Собственно говоря, неточно будет применять понятие «смешение» и к гуссерлеву логическому выражению, в связи с которым и используется в «Идеях 1» понятие «сплетения»: если имеется в виду не спонтанный поток и не нейтральное «просто думание себе», а именно процесс последовательного целенаправленного логического выражения, по направлению выхода на которое и велось тут рассуждение Гуссерля, то отдельные частные акты этого выражения тоже взаимоорганизованы
Проблема, таким образом, состоит в выявлении типа несмешиваемых взаимоотношений между последовательностью актов потока сознания и связанной с ним последовательностью актов говорения.

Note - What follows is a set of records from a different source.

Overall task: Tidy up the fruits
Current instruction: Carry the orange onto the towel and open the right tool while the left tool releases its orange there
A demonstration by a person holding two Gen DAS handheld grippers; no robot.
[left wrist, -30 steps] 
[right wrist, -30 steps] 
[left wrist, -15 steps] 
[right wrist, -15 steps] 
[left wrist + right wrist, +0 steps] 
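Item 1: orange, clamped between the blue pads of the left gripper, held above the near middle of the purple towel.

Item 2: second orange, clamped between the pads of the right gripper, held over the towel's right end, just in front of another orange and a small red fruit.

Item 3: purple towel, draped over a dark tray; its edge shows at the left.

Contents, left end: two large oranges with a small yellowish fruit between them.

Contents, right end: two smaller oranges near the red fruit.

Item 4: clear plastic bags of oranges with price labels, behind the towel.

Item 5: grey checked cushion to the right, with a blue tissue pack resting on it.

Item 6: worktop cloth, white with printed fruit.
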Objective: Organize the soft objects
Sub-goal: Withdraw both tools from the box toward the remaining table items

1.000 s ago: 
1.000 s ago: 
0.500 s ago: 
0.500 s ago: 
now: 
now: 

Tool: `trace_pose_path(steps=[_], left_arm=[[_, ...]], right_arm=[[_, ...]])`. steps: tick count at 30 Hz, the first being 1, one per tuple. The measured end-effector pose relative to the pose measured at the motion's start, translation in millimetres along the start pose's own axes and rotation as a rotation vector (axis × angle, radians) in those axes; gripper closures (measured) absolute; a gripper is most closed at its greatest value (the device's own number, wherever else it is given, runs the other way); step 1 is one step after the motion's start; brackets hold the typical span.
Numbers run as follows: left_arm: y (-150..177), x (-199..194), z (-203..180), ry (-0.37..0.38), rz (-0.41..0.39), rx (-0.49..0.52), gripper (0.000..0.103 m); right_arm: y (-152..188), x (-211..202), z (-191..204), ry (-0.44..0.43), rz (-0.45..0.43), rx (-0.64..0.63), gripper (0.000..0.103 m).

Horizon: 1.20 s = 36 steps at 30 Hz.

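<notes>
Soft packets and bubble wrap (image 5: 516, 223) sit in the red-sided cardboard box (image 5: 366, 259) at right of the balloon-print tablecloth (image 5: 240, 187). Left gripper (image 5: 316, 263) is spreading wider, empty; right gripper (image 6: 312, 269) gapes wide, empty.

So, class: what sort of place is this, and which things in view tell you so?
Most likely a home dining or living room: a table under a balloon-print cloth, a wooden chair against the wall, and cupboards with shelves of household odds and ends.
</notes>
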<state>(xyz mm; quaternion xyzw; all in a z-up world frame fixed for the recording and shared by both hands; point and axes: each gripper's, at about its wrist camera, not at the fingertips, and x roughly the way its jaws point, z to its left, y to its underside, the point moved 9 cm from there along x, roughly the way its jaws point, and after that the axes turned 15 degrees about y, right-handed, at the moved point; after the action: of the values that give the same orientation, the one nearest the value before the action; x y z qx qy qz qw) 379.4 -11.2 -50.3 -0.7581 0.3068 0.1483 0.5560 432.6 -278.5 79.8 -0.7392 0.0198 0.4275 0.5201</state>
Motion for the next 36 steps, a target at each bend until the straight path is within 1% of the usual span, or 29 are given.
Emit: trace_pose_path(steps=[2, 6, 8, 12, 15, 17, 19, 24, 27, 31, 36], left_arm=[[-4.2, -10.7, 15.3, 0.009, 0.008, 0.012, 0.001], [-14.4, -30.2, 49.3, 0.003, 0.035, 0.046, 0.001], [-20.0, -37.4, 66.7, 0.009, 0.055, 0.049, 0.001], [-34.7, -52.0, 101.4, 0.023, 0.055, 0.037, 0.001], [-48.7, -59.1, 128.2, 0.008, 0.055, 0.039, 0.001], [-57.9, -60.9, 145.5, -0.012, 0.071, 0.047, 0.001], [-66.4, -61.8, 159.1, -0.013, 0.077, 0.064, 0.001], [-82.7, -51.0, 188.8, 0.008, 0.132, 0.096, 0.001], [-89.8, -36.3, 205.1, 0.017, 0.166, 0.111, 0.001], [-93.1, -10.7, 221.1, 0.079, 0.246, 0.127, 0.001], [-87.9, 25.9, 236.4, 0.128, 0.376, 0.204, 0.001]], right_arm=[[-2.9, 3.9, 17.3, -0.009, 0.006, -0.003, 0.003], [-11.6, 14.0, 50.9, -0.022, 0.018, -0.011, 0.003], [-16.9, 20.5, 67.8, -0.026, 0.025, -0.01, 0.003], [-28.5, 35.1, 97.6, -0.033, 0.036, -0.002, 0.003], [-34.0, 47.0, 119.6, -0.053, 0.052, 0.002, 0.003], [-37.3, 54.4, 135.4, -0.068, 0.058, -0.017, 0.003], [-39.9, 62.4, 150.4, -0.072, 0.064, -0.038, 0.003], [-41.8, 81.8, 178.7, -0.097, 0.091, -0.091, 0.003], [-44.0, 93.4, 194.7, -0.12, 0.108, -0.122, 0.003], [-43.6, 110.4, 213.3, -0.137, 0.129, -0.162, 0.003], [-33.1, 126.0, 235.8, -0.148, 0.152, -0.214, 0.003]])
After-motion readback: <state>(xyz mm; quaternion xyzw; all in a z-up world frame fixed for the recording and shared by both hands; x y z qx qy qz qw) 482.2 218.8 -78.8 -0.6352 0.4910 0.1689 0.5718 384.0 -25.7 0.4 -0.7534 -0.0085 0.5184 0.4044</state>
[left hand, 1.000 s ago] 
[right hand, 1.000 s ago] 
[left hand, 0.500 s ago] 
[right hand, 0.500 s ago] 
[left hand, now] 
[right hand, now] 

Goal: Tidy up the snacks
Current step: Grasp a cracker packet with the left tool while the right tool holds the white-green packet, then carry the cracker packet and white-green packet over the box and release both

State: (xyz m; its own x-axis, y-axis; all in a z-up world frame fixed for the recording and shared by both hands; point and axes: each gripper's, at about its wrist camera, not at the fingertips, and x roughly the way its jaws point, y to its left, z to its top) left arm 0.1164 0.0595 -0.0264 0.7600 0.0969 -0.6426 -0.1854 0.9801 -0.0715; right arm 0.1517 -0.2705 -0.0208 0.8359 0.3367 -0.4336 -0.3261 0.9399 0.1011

§ 18. Индуцирование и инсценирование. С позиций феноменологии говорения, фундирующий тип взаимоотношений между актами говорения и сопряженными с ними актами другой природы – это и не смешение их в единую ткань (когда «их смешение таково, что их основу невозможно отличить от ткани»), и не те взаимоотношения, которые утверждались Гуссерлем для интересовавших его некоммуникативных актов выражения (экспликация, номинация, предикация и в целом – выражение). В соответствии с автономной телеологией говорения, на место неразличимой тканевой сплетенности и/или понятийной и последовательной экспликации и выражения ноэматического состава заступает организованное индуцирование целенаправленно избранных для вовлечения в состав языкового высказывания и особым образом инсценированных ноэматически-ноэтических структур из текущего и вбирающего их в себя потока актов сознания. При избирательном инсценированном индуцировании возможно не только отсечение тех или иных актов потока сознания, но и достраивание этого потока за счет специально «добавленных» актов, и переконфигурация их исходного сорасположения. Цепь актов говорения берет на себя (или на нее возлагается) «интенциональное задание»: своим сокращенным и/или специально нарощенным и перестроенным составом в его особой инсценировке она представляет вовне и индуцирует, с одной стороны, более протяженный, чем само высказывание, с другой стороны, обогащенный высказыванием смысл.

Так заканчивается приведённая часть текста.